Hello and welcome to my site, my name is Preston Liekhus

 


 

I spent 15 years in the construction industry before deciding it was time for a change. I had always enjoyed building and repairing computers so I decided I would go back to school and pursue a career in the IT industry. I went to the local community college to sign up for classes and was not for sure what path to take. After talking with the advisor, I signed up for an intro to programming and an intro to networking class. I enjoyed the networking more, so I pursued my Associates degree in Network and Systems Administration.

When I was just getting ready to finish with my associates, I decided that I might as well continue, and this time contacted a local university. I signed up for classes took the accelerated route and in 18 months had my bachelor’s degree and once again in network and systems administration. After getting my associates degree I also landed my first position in anything that was IT related, I was a phone tech, walking people through issues that mainly came down to a reboot.

It took about 4 months in that position before I realized I could build a better utility then the one we were using to answer our questions. I spent one night made a quick mockup and had a demo to the managers the next day. After that and for the next year that it would take for me to leave that position, I spent about 60% of time just working on new tools and utilities for the call center to use, 20% working on other little projects they would find for me and the remaining 20% taking calls.

I had several promising interviews, was even second for one being a network technician, I was beat out by a Veteran with 9 years’ experience doing the same job in the military. It would take a year and several interviews within that same company before I would move to my next position. I was offered the position working with the systems for the call center in a developer position. Here I was having an associates degree in network and systems administration and just 4 months from finishing my bachelors degree in network and systems administration and I had the job title of Application Developer.

I spent the next three weeks being taught everything I needed to know by the gentleman I was replacing, he was leaving for a new job out of state so there was no asking him again later. It took a few months after I assumed the position full time before I realized how much work I was actually doing every day and for what. I would spend 5-7 hours every day fixing bad records in the database that were loaded by an SSIS ETL job. I asked the lead developer that worked with those jobs and he said he looked at it before but didn’t have the time to figure out why it was messing up the records.

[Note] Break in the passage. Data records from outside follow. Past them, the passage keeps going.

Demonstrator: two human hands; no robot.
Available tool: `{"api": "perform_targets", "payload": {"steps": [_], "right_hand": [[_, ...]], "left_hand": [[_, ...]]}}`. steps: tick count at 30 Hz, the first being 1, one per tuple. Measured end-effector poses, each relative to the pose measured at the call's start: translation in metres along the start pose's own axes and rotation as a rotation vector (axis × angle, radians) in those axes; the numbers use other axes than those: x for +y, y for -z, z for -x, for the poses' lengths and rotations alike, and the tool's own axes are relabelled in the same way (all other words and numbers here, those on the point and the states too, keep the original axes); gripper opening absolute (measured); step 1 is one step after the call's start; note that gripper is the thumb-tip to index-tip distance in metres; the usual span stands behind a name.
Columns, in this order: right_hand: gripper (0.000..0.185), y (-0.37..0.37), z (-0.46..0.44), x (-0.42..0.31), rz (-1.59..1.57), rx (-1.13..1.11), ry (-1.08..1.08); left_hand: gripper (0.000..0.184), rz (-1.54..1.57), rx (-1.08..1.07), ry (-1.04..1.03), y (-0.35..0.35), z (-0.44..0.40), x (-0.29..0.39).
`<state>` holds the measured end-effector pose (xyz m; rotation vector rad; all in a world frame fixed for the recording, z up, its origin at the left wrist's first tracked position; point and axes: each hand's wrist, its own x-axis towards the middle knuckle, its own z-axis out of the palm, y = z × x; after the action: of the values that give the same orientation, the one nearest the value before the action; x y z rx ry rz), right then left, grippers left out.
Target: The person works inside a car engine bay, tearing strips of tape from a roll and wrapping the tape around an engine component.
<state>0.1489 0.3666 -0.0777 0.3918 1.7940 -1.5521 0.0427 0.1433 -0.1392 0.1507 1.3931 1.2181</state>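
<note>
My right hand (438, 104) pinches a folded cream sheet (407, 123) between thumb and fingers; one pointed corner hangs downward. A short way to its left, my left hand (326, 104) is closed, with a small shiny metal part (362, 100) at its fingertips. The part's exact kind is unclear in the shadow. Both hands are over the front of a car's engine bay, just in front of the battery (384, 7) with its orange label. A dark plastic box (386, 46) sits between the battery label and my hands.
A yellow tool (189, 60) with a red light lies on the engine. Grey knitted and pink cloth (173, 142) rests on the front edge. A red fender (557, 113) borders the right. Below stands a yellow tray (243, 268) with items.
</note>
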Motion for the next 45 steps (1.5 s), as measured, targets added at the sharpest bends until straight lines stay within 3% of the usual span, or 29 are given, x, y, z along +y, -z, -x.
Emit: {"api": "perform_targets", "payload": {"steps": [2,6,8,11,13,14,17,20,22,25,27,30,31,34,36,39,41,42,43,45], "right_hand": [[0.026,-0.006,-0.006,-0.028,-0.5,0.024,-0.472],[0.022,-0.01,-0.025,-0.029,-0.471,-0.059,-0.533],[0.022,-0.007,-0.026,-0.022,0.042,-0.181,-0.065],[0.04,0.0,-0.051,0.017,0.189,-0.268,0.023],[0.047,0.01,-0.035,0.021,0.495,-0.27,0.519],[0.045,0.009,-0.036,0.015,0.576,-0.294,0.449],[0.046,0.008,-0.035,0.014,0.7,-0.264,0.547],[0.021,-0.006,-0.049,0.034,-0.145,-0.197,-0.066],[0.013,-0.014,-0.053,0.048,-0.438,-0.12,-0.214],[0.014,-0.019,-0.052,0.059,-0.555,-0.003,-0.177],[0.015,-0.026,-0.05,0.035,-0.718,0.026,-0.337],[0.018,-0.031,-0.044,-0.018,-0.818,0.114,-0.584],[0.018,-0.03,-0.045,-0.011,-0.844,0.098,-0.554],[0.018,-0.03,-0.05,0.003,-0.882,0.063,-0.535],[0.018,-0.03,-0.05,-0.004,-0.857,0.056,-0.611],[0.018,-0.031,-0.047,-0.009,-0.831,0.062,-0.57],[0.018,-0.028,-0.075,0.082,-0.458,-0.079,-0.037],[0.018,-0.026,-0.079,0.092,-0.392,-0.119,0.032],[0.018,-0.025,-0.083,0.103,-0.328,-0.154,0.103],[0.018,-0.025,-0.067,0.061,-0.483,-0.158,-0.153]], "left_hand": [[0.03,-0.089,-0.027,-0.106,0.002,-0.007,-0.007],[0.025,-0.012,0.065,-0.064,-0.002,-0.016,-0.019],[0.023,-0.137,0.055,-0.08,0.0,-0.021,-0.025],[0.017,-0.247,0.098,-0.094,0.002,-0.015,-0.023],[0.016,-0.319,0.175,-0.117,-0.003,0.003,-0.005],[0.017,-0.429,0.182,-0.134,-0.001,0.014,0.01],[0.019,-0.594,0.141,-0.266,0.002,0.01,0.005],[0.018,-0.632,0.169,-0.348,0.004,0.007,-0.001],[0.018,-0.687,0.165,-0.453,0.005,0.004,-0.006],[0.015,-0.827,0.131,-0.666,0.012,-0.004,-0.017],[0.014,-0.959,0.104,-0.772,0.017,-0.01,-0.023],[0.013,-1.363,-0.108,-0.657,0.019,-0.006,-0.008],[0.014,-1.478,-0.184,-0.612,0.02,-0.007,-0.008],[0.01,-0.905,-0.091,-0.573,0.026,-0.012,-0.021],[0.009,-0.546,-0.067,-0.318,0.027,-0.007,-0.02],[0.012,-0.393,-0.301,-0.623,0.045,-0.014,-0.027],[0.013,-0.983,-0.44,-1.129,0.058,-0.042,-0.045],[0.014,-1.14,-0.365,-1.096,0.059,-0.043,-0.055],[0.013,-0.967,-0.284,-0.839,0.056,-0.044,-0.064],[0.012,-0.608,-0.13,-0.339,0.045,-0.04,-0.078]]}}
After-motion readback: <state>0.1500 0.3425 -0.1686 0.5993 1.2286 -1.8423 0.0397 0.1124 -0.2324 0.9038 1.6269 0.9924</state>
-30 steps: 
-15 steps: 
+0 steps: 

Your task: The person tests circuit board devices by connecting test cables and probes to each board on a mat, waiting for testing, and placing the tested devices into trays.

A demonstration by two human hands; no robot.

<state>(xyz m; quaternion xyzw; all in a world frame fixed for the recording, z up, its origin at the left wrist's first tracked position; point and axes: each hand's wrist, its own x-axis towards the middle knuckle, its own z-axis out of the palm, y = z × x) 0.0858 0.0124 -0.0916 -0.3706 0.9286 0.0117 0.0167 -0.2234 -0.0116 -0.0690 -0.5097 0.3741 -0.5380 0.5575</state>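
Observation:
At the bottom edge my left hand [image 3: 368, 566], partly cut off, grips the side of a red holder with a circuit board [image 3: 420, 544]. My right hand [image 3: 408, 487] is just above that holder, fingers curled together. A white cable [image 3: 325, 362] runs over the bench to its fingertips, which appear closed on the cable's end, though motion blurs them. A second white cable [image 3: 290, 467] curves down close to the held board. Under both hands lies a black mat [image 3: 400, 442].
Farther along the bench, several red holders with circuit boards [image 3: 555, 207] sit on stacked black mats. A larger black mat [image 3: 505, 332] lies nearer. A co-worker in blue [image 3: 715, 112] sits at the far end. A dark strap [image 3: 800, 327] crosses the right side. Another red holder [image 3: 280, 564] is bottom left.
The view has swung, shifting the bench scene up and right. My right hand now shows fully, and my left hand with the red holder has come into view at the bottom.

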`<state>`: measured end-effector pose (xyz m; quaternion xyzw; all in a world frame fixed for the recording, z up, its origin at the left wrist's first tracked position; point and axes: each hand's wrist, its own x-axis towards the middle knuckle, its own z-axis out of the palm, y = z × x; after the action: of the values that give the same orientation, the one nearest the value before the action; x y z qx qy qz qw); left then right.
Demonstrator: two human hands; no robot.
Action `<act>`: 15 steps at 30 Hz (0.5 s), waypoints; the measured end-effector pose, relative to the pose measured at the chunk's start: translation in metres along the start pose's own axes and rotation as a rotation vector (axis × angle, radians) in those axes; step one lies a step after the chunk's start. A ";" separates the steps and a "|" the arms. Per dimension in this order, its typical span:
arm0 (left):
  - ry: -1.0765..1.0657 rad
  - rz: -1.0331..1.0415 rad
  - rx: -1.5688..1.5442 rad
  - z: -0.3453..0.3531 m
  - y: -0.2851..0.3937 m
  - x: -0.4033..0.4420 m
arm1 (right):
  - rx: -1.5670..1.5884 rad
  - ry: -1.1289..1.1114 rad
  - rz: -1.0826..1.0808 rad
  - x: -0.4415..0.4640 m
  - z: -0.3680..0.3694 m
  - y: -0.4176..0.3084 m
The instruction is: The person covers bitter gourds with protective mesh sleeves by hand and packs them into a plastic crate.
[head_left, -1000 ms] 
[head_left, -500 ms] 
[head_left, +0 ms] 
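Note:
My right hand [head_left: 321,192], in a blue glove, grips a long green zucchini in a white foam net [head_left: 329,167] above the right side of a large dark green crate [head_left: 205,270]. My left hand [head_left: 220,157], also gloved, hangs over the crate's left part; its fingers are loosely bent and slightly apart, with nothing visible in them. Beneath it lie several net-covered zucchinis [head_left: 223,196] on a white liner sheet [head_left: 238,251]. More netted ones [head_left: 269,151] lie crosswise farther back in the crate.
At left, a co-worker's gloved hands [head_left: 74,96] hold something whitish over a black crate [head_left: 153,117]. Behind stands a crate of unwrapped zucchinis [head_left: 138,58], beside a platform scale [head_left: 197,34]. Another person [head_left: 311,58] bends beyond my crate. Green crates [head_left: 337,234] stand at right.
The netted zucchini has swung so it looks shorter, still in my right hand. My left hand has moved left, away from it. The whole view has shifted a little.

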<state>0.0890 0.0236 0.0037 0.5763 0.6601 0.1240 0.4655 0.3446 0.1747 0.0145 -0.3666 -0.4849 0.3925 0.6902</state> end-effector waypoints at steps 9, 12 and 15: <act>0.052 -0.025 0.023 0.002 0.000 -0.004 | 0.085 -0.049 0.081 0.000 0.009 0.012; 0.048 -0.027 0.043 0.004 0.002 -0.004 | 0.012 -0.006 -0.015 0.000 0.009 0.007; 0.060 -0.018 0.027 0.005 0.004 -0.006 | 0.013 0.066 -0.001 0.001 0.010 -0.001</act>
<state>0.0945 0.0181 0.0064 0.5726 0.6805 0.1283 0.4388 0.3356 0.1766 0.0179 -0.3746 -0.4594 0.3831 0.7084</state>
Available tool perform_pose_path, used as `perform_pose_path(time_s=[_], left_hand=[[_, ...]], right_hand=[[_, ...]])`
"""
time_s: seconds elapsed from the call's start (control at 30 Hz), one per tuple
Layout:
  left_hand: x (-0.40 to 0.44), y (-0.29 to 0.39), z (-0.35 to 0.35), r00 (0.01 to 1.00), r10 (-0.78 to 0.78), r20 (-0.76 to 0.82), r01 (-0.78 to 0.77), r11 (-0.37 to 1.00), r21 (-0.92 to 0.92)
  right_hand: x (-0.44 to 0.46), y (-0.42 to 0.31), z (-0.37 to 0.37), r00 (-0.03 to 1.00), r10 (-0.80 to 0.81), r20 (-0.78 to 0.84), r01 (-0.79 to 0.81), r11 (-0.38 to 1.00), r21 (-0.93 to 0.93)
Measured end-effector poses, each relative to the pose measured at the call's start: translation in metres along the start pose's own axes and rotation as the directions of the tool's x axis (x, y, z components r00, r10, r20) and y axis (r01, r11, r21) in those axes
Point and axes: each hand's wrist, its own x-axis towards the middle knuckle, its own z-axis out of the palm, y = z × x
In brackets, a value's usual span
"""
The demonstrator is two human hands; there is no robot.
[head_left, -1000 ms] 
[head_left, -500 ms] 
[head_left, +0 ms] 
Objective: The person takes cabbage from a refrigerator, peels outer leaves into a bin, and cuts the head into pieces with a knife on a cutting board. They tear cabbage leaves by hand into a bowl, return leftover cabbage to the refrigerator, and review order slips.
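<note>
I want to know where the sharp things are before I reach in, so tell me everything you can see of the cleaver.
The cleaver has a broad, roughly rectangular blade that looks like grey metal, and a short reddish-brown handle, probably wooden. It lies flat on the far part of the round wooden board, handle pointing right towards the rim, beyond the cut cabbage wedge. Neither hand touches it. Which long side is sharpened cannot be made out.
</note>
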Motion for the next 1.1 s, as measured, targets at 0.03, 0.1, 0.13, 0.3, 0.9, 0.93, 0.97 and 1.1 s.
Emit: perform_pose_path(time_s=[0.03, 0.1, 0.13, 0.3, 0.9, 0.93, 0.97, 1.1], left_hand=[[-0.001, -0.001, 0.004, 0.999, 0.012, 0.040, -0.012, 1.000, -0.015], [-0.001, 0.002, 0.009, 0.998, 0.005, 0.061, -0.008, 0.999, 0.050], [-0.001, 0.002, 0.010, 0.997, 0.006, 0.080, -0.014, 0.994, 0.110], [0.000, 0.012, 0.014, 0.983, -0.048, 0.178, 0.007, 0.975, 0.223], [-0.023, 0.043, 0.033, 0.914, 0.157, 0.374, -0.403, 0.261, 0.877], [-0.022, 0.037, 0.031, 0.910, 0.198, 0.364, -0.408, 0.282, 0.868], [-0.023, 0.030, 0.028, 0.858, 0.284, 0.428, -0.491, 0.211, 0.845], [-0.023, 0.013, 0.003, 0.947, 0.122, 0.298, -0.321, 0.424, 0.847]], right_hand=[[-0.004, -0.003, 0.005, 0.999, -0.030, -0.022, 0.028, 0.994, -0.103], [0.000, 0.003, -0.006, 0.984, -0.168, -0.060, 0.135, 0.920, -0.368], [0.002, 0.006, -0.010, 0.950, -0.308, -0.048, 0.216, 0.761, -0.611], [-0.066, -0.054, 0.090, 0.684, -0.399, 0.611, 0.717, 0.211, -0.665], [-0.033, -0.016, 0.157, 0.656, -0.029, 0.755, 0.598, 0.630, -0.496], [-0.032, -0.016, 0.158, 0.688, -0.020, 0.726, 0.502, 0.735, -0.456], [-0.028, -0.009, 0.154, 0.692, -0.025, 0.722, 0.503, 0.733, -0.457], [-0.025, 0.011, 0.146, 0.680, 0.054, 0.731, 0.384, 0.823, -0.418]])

At that moment, I had him show me enough in twenty minutes so I could know how to look at the package. I opened the job up and realized I had no idea what I was doing after all just a few months ago was the first time I ever wrote a single SQL query or remoted into a server. I started looking at all the SQL code inside and found the coding error, put a patch in place and no more fixing records every day. I continued the same process over the following two months and soon found myself with nothing to do all day because I fixed the issues that I was manually correcting every day.

My manager saw that I was learning SSIS and had more free time, so he gave me my first assignment, create a simple left and move, four times a day just a file from point A to point B. I opened a blank package and that’s when I realized I had no idea how to actually use SSIS, I could fix query and make minor changes sure but this was something completely new.

After some assistance from Google and the senior Developer I was able to finish the package. That is when I learned that there are no good tutorials for beginners to SSIS. I spent all of my time after that learning what each thing does and how to create simple programs. A few years have passed and now that senor developer comes to me with his problems, not just for him or just SSIS, I have branched out to SSRS, IIS web services, some power bi and tableau. The rule of thumb is now if there are multiple tasks the hardest one is always giving to me.

Currently I am with the same company overseeing the original programs that I was hired on for and leading several projects at any giving time. Six months ago, I decided to go back to school and pursue my masters degree this time in Programming with a focus on databases. I figured I do not have enough going on so I might as well start a website to help cover the gaps in learning that I experienced in the beginning.